- Exercise objective
Your response should be the complete listing, returned exactly as written.
(Beginning of Provided data)
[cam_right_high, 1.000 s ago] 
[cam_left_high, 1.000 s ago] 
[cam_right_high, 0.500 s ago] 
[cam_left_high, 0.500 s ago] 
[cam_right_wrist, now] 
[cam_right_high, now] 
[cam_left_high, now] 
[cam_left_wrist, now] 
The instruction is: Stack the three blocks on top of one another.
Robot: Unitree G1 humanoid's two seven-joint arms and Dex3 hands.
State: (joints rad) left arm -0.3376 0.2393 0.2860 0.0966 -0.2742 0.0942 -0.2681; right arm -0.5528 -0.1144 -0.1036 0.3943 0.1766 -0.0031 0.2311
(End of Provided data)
- Response area
[cam_right_high, 1.000 s ago] 
[cam_left_high, 1.000 s ago] 
[cam_right_high, 0.500 s ago] 
[cam_left_high, 0.500 s ago] 
[cam_right_wrist, now] 
[cam_right_high, now] 
[cam_left_high, now] 
[cam_left_wrist, now] 
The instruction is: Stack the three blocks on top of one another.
Robot: Unitree G1 humanoid's two seven-joint arms and Dex3 hands.
State: (joints rad) left arm -0.3376 0.2393 0.2860 0.0966 -0.2742 0.0942 -0.2681; right arm -0.5528 -0.1144 -0.1036 0.3943 0.1766 -0.0031 0.2311

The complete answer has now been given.